» **Work instructions**: An exact copy of the data is needed, one that excludes all pictures.

· · ·

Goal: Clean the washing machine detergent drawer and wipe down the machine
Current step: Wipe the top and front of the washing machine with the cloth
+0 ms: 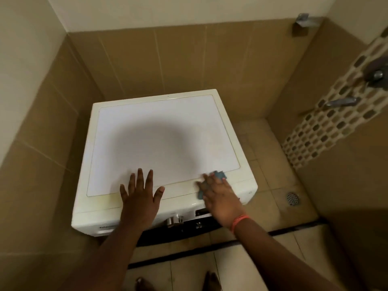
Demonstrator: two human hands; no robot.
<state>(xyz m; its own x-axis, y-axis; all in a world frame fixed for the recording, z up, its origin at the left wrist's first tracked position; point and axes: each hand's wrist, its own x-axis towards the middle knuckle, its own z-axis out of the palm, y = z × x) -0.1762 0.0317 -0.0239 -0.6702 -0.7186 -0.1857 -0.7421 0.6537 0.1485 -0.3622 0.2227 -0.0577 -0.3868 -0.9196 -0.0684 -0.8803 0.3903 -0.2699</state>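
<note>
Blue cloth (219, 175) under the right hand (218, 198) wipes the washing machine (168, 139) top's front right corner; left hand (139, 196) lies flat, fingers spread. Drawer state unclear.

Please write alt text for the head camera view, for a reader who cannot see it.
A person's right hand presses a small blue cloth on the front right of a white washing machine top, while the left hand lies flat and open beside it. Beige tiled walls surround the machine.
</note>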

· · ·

» **Output for this task**:
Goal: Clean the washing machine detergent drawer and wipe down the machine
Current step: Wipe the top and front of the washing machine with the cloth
+0 ms: 
Demonstrator: two human hands; no robot.
<state>(xyz m; its own x-axis, y-axis; all in a world frame fixed for the recording, z up, its origin at the left wrist's first tracked position; point and axes: each hand's wrist, its own x-axis towards the middle knuckle, its own z-axis out of the palm, y = z × x) -0.1762 0.0317 -0.0239 -0.6702 -0.7186 -0.1857 -0.7421 0.6537 0.1485 -0.3622 0.2227 -0.0577 -0.3868 -0.9196 -0.0684 -0.8803 0.3903 -0.2699</state>
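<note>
Blue cloth (219, 175) under the right hand (218, 198) wipes the washing machine (168, 139) top's front right corner; left hand (139, 196) lies flat, fingers spread. Drawer state unclear.

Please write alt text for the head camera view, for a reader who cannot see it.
A person's right hand presses a small blue cloth on the front right of a white washing machine top, while the left hand lies flat and open beside it. Beige tiled walls surround the machine.
</note>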

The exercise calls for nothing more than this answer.